I tested web requests and repository requests to instances, and deployed hosts in the aux and corp tiers to vet those changes.

Progress:

  • rCORE no longer contains any live SSH key material (nor are any keys in the repository history live).

Next steps:

  • rSAAS still contains key material which needs to be extracted and cycled at some point, but this is straightforward and I do not plan to deploy this repository to sbuild.
  • rCORE still contains some live API key material.
  • The services sync changes above need to happen before this can be a routine operation, because there currently no clean way to cycle trusted keys on instance services.

I'm going to stop here for today and let this settle. I'll probably extract the rSAAS key material and API key material tomorrow and leave the services sync stuff for the future.

I'm going to work on separating the rSAAS key material and remaining rCORE key material now.

The rSAAS material provides administrative access to the bastion host, and should be straightforward to cycle. I don't expect it to disrupt anyone.

The rCORE key material is Mailgun API keys, and it looks like we can't have two active at the same time. They're also per-account global values. So I may just set those up to cycle now, then do the actual cycle with the push on Saturday to limit disruption.

Diffusion added a commit: Restricted Diffusion Commit.Sep 24 2015, 11:27 AM
epriestley added a commit: Restricted Diffusion Commit.Sep 24 2015, 11:29 AM
Diffusion added a commit: Restricted Diffusion Commit.Sep 24 2015, 11:42 AM
epriestley added a commit: Restricted Diffusion Commit.Sep 24 2015, 11:49 AM
epriestley added a commit: Restricted Diffusion Commit.Sep 24 2015, 11:53 AM
Diffusion added a commit: Restricted Diffusion Commit.Sep 24 2015, 12:11 PM
epriestley added a commit: Restricted Diffusion Commit.Sep 24 2015, 12:12 PM
  • I've separated key material from rSAAS and cycled the key. It was always ephemeral, but now it is managed in a more standard way.
  • I've separated all API key material from rCORE, but not cycled it. There were a couple more keys than I found earlier (ReCaptcha, SES + S3 for this host).

I'm generally unsatisfied with how key deployment currently works. I think rKEYSTORE should probably be bastion-only and all deployment of key material should be ad-hoc from the bastion based on tier requirements.
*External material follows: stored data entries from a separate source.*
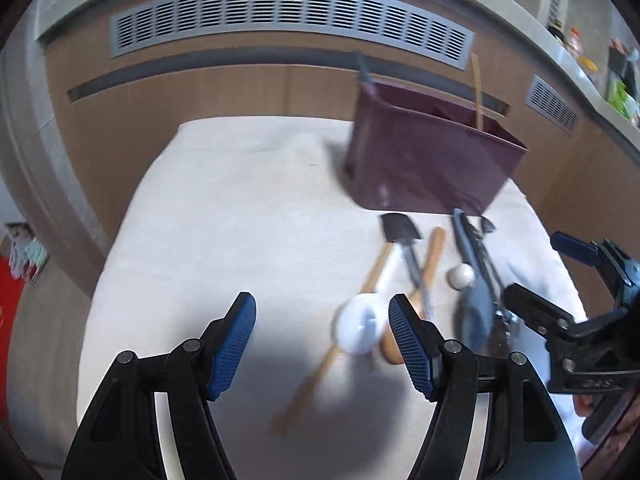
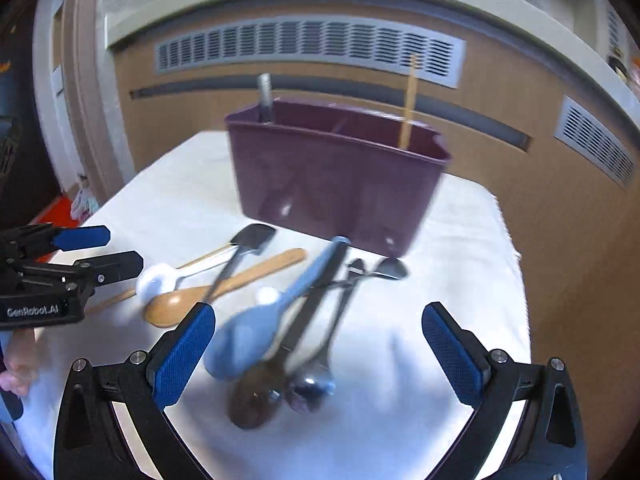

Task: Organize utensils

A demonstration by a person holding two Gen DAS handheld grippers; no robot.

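Note:
A maroon utensil holder (image 1: 432,160) (image 2: 340,184) stands on a white cloth, with a grey handle (image 2: 265,96) and a thin wooden stick (image 2: 409,104) poking out of it. In front of it lies a loose heap: a white spoon (image 1: 360,328) (image 2: 160,276), a wooden spoon (image 2: 224,288), a black spatula (image 1: 398,226) (image 2: 252,240), a light blue spoon (image 2: 248,336), a dark spoon (image 2: 256,396) and a metal spoon (image 2: 312,388). My left gripper (image 1: 322,308) (image 2: 124,248) is open, empty, just left of the white spoon. My right gripper (image 2: 320,312) (image 1: 532,264) is wide open over the blue and metal spoons.
The white cloth (image 1: 240,220) covers a small table whose edges fall away at left and right. Behind it runs a wooden wall panel with grey vents (image 1: 288,16). A counter with colourful items (image 1: 616,80) is at the far right. A hand (image 2: 16,368) holds the left gripper.

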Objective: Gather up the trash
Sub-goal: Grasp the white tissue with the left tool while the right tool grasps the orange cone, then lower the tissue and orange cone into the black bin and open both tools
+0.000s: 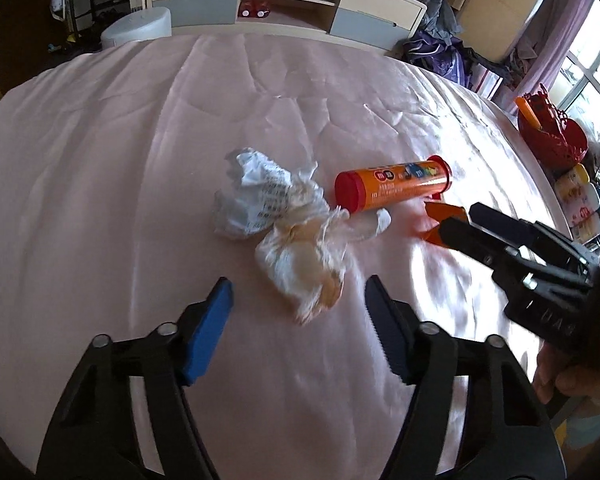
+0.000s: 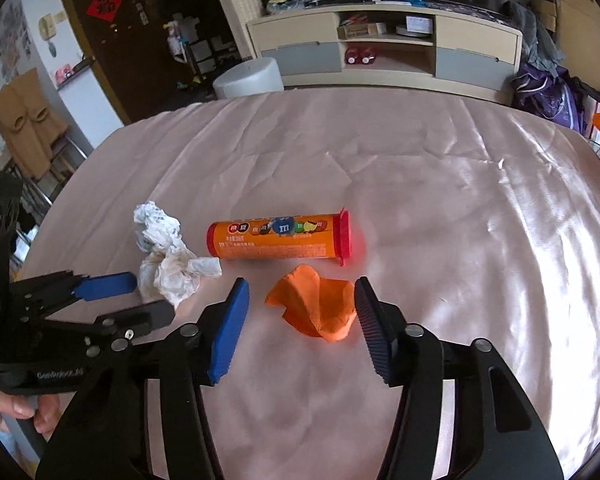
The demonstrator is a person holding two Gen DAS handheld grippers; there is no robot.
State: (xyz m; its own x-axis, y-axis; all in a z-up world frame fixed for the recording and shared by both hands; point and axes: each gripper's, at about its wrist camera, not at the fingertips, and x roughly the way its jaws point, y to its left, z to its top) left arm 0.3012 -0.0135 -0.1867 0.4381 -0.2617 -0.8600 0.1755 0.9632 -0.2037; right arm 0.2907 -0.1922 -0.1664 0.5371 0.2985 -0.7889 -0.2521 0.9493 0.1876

Although I believe all material is deployed correctly now and effectively minimally available, it's not completely consistent and there's no way to just say "put keys X and Y on this tier" without putting the entire keystore there.

So near-term plans are now:

  • Cycle the API keys so nothing in the rCORE history is live (likely on Saturday morning).

Then eventually;

  • Make key deployment a part of the deploy process and remove rKEYSTORE from hosts.
  • Fix services sync to make key cycling repeatable with minimal disruption.
Diffusion added a commit: Restricted Diffusion Commit.Sep 26 2015, 1:48 PM
Diffusion added a commit: Restricted Diffusion Commit.Sep 26 2015, 1:57 PM

(Testing S3 / SES keys on this host...)

shibe.jpg (266×400 px, 29 KB)

API keys are now all cycled (except ReCAPTCHA, which doesn't seem to be cyclable and is a ~zero-value target anyway) and everything seems to have swapped over cleanly.

Mailgun is actually easier to cycle than I thought: although it only has a "cycle" button, the old key remains active for 24 hours after you cycle, so cycling was seamless.

We should be cleared on the operational front to begin deploying an sbuild tier attached to the secure tier.

epriestley added a commit: Restricted Diffusion Commit.Sep 28 2015, 11:33 AM

I deployed the sbuild and saux tiers after this, and they've been running in production for some time.

Key management is still a little less granular than I'd like. Generally, you either get rKEYSTORE or you don't, which leads to two problems:

  • Some keys are deployed more widely than they really should be, since a host needs rKEYSTORE and it gets some extra keys.
  • Some keys are deployed in an ad-hoc way because they shouldn't be on all the hosts that have rKEYSTORE.

These problems would both be fixed by letting tiers specify exactly which keys they need and deploying only those keys, but that's a little bit more involved than what we're doing right now. Overall I'm satisfied with where things are from a security standpoint, they could just be a little cleaner from a maintenance/purity standpoint.